Could you retype the whole listing, word for word?

▸ Data below:
········

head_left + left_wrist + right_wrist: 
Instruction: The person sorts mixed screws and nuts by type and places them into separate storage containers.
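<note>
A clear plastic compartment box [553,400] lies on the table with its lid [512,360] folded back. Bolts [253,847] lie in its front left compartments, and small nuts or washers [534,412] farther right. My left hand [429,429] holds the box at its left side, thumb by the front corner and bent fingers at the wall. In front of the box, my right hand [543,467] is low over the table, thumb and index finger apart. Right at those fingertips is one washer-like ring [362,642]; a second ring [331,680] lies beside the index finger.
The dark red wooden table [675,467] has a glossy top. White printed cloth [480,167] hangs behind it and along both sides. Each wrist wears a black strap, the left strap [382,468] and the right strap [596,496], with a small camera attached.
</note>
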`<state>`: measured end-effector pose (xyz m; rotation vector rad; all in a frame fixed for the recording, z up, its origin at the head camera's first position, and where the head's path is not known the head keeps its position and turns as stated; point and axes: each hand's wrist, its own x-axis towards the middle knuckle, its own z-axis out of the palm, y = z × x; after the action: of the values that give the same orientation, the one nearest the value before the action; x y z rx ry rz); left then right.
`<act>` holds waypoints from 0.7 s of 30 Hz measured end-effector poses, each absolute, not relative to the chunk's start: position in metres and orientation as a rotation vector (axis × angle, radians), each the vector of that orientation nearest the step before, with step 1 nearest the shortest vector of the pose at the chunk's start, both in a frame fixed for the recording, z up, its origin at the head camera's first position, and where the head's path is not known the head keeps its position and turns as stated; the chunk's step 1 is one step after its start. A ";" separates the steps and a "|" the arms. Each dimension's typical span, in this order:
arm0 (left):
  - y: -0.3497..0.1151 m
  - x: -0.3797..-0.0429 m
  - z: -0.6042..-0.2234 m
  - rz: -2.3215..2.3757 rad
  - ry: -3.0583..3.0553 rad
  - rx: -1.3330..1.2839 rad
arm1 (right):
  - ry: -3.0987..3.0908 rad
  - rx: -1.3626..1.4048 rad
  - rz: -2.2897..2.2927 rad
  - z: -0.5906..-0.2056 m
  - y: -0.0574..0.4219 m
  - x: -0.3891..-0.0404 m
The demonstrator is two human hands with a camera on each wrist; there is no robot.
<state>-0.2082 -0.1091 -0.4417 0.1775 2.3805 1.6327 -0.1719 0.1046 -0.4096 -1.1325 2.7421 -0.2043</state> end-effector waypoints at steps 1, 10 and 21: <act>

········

▸ Output of the task:
head_left + left_wrist + right_wrist: 
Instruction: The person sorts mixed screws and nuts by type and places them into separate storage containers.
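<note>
A clear plastic compartment box [553,400] lies on the table with its lid [512,360] folded back. Bolts [253,847] lie in its front left compartments, and small nuts or washers [534,412] farther right. My left hand [429,429] holds the box at its left side, thumb by the front corner and bent fingers at the wall. In front of the box, my right hand [543,467] is low over the table, thumb and index finger apart. Right at those fingertips is one washer-like ring [362,642]; a second ring [331,680] lies beside the index finger.
The dark red wooden table [675,467] has a glossy top. White printed cloth [480,167] hangs behind it and along both sides. Each wrist wears a black strap, the left strap [382,468] and the right strap [596,496], with a small camera attached.
</note>
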`<state>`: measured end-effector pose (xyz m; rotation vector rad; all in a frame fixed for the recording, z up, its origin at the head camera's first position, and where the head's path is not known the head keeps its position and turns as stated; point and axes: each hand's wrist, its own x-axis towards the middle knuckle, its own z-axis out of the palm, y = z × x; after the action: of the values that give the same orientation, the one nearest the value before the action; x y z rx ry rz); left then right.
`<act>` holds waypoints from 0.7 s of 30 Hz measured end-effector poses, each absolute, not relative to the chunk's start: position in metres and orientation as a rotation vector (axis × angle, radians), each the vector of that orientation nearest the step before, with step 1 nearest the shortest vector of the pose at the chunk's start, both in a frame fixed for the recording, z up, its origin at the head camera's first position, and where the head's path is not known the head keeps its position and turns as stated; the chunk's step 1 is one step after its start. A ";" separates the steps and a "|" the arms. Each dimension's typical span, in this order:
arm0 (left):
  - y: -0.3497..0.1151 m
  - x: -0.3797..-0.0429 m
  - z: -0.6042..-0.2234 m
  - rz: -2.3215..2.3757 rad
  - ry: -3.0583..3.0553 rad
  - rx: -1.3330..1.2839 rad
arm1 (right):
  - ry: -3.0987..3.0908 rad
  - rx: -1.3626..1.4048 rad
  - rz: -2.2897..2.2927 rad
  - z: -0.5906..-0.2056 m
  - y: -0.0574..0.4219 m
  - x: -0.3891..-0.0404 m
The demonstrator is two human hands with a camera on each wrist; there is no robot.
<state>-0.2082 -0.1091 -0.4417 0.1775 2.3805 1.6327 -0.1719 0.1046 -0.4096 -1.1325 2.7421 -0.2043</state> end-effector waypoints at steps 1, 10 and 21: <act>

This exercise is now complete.